The past couple of days were fabulous; cavorting around in the snow, eating fancy meals and apres-ing the day away, but now I’m back and I’ve got lots of things on my mind.
The first thing I did upon arrival in San Diego was take my butt down to the Tap Room and grab all of my work (the projection screen was still covering all of my efforts…arg). Luckily, nothing was missing. While I was away, I managed to get a couple of minutes of work done. I booked myself to be a vendor at the LA Artwalk on February 9th. I will have a 5′x10′ space to show some of my hair clips, greeting cards and other goodies. I managed to talk them into giving me a $50 discount on the price of renting a booth so hopefully people like what I have so I can make some money!
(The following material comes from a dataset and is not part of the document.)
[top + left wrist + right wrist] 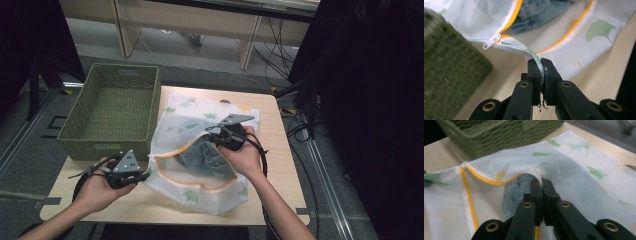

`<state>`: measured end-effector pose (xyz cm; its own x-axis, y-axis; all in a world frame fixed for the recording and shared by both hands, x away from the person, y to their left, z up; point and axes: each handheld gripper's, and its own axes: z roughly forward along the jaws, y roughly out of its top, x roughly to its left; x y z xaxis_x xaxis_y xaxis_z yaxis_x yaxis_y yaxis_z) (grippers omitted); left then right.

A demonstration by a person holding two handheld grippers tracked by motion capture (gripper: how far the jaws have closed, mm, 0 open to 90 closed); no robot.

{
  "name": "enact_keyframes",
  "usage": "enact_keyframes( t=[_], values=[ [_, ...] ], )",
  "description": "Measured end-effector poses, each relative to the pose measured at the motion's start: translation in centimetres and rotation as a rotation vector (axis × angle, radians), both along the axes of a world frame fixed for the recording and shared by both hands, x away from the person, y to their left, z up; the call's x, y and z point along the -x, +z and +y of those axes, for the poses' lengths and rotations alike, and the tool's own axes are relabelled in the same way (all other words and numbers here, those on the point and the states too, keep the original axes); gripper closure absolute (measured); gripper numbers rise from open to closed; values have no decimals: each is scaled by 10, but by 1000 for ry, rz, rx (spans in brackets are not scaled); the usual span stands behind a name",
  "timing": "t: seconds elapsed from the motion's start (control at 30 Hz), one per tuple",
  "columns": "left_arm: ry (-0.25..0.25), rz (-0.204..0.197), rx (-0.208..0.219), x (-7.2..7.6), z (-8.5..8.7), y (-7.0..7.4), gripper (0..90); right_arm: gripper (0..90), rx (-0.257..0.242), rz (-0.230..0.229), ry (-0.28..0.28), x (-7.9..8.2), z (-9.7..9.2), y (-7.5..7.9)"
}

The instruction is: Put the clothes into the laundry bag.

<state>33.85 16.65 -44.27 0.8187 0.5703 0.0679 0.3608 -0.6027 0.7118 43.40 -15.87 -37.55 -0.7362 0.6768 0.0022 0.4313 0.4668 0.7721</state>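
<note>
Jaws pressed together on both sides: we see the left gripper (541, 65) pinching a corner of the white mesh laundry bag (200, 150) beside its zipper pull (491, 43), and the right gripper (541, 185) clamped on the bag's upper layer, lifting it by the orange-trimmed opening (192, 170). A blue denim garment (207, 156) lies inside the bag. The bag rests on the worktop (280, 165), its left edge just beside the green woven basket (112, 107) at the far left.
</note>
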Motion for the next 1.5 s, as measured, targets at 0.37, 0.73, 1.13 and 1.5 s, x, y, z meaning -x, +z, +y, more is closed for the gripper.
enact_keyframes(
  t=[0.37, 0.73, 1.13, 1.5],
  values=[
    [-11, 32, 5, 10, -2, -7, 706, 896, 205, 135, 244, 19, 18, -35],
    [7, -60, 46, -18, -11, 19, 606, 893, 330, 323, 323, 30, 9, -82],
    [-21, -30, -10, -27, -27, -4, 614, 893, 394, 345, 283, 24, 2, -96],
    [25, -71, 30, -32, -20, -6, 538, 674, 306, 345, 303, 34, -9, -78]
  ],
)
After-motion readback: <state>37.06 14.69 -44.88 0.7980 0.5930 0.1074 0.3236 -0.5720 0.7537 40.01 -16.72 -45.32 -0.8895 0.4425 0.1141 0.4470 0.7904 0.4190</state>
Also, I am participating in a charity event called “Art Mart” in March. I will be donating a packet of greeting cards for a raffle and all proceeds will go to a non-profit organization for helping sick children. Just check out my upcoming events calender for more information on these 2 great events.
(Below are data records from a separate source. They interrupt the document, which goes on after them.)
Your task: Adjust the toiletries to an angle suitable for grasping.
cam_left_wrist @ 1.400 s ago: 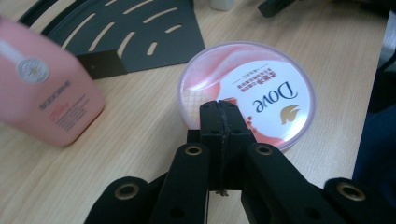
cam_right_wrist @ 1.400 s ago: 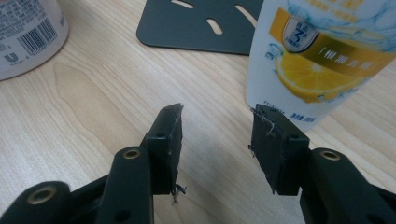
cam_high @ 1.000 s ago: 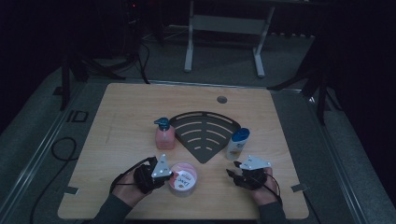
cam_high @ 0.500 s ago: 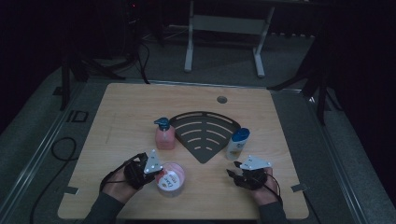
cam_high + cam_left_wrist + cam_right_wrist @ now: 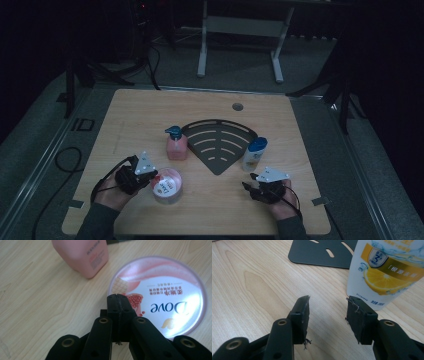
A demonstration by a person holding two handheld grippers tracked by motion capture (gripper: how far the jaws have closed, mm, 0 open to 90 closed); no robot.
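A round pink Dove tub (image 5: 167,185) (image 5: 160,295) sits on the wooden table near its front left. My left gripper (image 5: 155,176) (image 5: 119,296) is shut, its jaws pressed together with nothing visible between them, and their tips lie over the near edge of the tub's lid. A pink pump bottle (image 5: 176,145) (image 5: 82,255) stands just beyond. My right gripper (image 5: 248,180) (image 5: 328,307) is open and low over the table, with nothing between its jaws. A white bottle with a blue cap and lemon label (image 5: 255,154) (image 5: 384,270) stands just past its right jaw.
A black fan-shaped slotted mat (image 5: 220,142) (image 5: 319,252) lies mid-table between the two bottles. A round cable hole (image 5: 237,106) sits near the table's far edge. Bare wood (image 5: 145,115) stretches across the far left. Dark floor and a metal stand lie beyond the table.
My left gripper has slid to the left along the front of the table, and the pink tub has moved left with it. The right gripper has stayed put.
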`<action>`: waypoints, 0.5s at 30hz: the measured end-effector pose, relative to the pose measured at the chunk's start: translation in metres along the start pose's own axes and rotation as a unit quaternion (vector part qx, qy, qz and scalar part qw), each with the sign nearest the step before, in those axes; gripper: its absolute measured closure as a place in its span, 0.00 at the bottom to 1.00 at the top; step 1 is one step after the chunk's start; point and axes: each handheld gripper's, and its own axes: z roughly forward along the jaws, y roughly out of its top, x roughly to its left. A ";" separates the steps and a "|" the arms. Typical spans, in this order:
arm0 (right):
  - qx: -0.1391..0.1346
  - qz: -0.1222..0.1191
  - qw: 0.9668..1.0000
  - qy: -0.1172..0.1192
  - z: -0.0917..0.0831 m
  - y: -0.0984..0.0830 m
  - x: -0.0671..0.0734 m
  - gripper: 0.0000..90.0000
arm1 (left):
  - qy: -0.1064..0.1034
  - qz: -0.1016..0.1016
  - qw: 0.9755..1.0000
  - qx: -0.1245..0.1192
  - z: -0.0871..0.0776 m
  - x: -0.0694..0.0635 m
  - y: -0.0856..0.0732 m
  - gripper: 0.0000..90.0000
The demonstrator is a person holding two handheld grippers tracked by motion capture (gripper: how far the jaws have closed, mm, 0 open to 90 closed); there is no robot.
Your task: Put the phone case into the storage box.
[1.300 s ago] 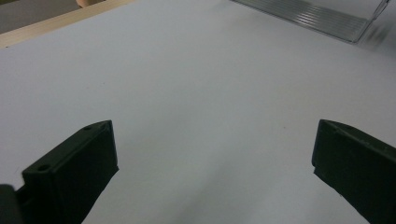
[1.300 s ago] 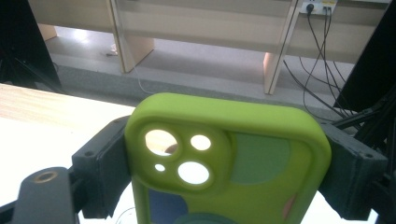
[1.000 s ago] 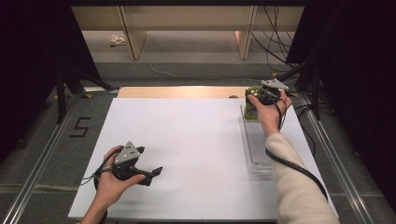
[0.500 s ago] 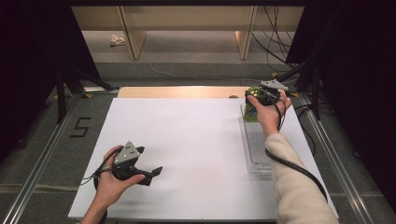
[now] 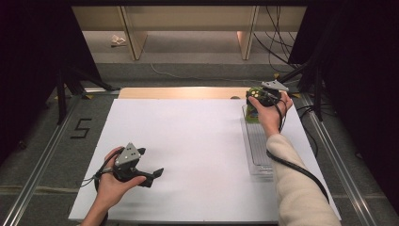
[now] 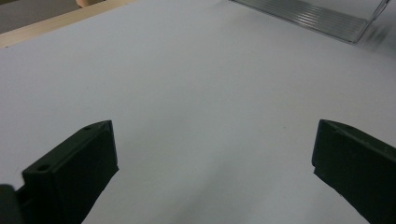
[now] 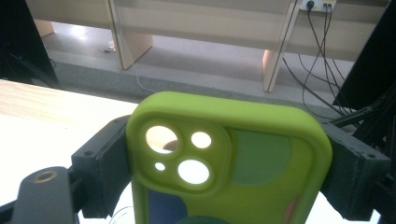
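In the right gripper view, the 2 jaws of the right gripper (image 7: 229, 161) clamp the sides of a lime-green phone case (image 7: 229, 154), upright at frame centre with its camera cutouts showing. From above, it sits upper right, over the far end of a clear ribbed tray (image 5: 258, 146). At lower left the left gripper (image 5: 149, 165) has its jaws wide apart, holding nothing, over the white desk (image 5: 197, 141).

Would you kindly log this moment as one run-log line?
right gripper: shut on green phone case, above clear tray | left gripper: open, empty, over white board
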 end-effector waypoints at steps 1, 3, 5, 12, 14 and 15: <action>-0.001 0.000 1.000 0.000 0.000 0.000 0.000 0.17 | 0.000 0.000 1.000 0.000 0.000 0.000 0.000 0.00; -0.001 -0.003 1.000 0.000 0.000 0.000 0.000 0.17 | 0.000 0.000 1.000 0.001 0.000 0.000 0.000 0.00; -0.001 -0.004 1.000 0.000 0.000 -0.001 -0.001 0.17 | -0.001 0.000 1.000 0.001 0.001 0.000 0.000 0.00; 0.011 0.000 1.000 0.001 0.002 -0.004 -0.003 0.07 | -0.002 0.000 1.000 0.001 0.001 0.000 0.000 0.00; 0.014 0.000 1.000 0.000 0.002 -0.004 -0.003 0.06 | -0.002 0.000 1.000 0.002 0.001 0.000 0.000 0.00; 0.015 0.000 1.000 0.000 0.002 -0.004 -0.003 0.05 | -0.002 0.000 1.000 0.002 0.001 0.000 0.000 0.00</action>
As for new art, I have been working on a new painting titled “Blaxess D-nied”. I was thinking of creating a new series of work based on certain songs that make me see shapes and colors, so i started with a dubstep song called “Black” by Access Denied. So far it is coming along nicely, but I don’t think it is finished yet. It looks really cool, but deep down I still feel like it’s missing something. Maybe you can be the judge of that Depending on how this piece ends up looking, I may or may not continue with the collection. With so many things going on in my life right now, I’m not quite sure which artistic direction I’m going to take. We shall see I suppose.
The main thing that has been on my mind for the past day or so is the idea that I might want to go back to school to get my Masters. The idea seems to keep popping up every so often, but then gets dismissed for some reason or another, but this time I’m seriously considering what to do with my life. I’m getting older everyday and it seems that if I don’t start planning for it now, I may run out of time (settling down and having children and blah blah blah, why get another degree if I’m just going to sit at home and watch babies all day?). It has become obvious to me that this website is not going anywhere just yet and I feel dissatisfied and unfulfilled with all of my hard work and effort. Part of me thinks that if I go back to school and study business or something a little more practical than fine art, I may have a better chance for success in a field that combines the two. The knowledge may help increase my sales or at least give some other options for career fulfillment. Although after looking at some of the job options for someone with a degree focused on marketing (which is what I want to pursue), I’m not really all that impressed. I can qualify right now without that degree for a shitty sales job, so I don’t know if getting my Masters in marketing is worth the time or money. It’s just confusing for me right now because I would love to keep studying something in a creative field (and get a job that involves being creative), but I would end up in debt with another pretty piece of paper that means jack balls…and I’m not even sure that if I get my Masters in something else, the situation would be any different. I don’t plan on stopping my art business, but it is definitely frustrating working so hard and not seeing a return on investment. “Practice makes perfect” and “patience is a virtue” I guess. Maybe one day people will actually read this blog and this website will actually work and I can start really promoting my business in an effort to obtain some sort of self-actualizing success. One can dream right?